What lines in the records below hold the string "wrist"? Please show them.

Information Start Marker

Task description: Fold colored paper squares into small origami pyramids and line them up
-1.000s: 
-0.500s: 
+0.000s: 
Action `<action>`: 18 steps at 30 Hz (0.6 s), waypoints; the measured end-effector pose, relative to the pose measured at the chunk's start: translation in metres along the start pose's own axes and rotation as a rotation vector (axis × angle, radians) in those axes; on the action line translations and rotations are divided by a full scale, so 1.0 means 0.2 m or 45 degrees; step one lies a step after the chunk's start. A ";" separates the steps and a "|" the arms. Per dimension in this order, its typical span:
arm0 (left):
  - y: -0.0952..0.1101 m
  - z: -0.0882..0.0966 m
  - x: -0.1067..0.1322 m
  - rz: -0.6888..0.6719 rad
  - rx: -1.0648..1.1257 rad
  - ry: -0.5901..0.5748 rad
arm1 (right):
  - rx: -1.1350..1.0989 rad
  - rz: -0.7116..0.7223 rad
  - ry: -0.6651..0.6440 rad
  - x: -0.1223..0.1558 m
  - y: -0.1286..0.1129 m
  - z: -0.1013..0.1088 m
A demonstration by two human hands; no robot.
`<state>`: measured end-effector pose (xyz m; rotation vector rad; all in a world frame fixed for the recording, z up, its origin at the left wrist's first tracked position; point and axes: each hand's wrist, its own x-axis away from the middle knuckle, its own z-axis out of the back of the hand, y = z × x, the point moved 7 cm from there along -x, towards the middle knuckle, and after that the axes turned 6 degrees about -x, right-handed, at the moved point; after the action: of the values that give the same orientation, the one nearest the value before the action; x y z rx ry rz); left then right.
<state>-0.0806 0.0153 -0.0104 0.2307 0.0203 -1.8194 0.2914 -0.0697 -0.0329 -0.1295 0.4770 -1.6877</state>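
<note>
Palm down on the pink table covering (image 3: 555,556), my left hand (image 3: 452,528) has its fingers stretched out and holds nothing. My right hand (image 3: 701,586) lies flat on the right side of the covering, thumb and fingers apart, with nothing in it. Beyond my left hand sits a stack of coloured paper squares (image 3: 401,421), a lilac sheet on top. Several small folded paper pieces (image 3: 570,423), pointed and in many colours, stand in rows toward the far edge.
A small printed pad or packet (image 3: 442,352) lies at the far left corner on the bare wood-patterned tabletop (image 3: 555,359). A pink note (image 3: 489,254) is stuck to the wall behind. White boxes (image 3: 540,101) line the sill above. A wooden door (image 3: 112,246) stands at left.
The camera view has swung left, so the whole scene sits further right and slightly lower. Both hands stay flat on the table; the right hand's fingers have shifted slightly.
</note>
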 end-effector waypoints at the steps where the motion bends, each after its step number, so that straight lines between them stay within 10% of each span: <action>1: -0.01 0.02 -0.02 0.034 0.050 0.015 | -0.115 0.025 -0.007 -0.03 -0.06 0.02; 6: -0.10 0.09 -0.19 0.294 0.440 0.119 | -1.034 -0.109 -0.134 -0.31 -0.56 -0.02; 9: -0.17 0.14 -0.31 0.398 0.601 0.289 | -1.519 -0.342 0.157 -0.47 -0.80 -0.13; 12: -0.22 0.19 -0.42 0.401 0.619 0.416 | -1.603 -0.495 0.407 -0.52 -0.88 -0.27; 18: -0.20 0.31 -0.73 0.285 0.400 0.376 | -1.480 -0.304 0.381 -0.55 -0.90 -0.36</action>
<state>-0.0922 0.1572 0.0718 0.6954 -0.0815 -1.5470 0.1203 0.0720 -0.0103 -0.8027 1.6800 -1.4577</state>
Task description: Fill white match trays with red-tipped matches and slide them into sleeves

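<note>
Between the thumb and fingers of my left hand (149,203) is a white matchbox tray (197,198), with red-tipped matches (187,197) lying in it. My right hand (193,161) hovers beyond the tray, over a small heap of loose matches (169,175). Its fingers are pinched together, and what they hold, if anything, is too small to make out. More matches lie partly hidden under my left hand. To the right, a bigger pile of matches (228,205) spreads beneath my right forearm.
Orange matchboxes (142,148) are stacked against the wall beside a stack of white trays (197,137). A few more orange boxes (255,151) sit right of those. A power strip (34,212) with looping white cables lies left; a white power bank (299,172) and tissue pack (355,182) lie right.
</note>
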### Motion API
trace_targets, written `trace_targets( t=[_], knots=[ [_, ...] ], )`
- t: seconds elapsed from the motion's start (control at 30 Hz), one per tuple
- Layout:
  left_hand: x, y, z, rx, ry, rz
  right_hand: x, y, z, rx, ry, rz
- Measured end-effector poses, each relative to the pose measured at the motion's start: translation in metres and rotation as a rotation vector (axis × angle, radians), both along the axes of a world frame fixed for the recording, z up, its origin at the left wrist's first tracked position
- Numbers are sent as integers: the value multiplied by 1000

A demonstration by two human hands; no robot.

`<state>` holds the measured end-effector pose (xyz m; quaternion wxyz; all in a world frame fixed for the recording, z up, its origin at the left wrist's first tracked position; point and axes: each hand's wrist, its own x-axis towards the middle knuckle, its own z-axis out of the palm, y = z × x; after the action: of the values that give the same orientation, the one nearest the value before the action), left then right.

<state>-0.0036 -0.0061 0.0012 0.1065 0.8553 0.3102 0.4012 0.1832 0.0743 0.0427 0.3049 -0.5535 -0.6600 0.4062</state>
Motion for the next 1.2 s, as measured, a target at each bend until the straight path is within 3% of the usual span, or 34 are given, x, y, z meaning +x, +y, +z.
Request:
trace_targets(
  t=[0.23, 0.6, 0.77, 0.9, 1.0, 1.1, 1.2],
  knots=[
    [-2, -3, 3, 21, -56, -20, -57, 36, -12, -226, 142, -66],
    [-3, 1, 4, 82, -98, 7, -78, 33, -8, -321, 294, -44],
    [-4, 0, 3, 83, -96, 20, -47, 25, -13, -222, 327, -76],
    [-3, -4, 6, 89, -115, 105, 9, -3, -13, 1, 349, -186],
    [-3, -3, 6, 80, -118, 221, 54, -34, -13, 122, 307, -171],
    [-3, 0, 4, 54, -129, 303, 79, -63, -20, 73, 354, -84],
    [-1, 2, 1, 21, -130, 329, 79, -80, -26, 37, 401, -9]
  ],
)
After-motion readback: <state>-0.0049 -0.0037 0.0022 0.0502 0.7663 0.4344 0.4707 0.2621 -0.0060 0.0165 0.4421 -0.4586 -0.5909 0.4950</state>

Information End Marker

Answer for this exercise =
`<state>`: measured end-effector pose (xyz m; rotation vector rad; all in a world frame fixed for the recording, z up, its origin at the left wrist's first tracked position; point and axes: each hand's wrist, its own x-axis away from the middle knuckle, its own z-axis out of the back of the hand, y = z × x, the point moved 7 cm from there along -x, towards the middle knuckle, and after that the axes turned 6 degrees about -x, right-handed, at the moved point; after the action: of the values that give the same orientation, the one nearest the value before the action; x y z rx ry rz); left then right.
- Measured end-effector poses, each relative to the pose measured at the motion's start: translation in metres and rotation as a rotation vector (axis × angle, radians), both along the axes of a world frame fixed for the recording, z up, its origin at the left wrist's first tracked position
`<state>` holds the measured end-effector pose (xyz m; quaternion wxyz; all in a world frame fixed for the recording, z up, its origin at the left wrist's first tracked position; point and axes: each hand's wrist, its own x-axis towards the middle knuckle, its own z-axis out of the palm, y = z × x; after the action: of the values that give the same orientation, the one nearest the value before the action), left then right.

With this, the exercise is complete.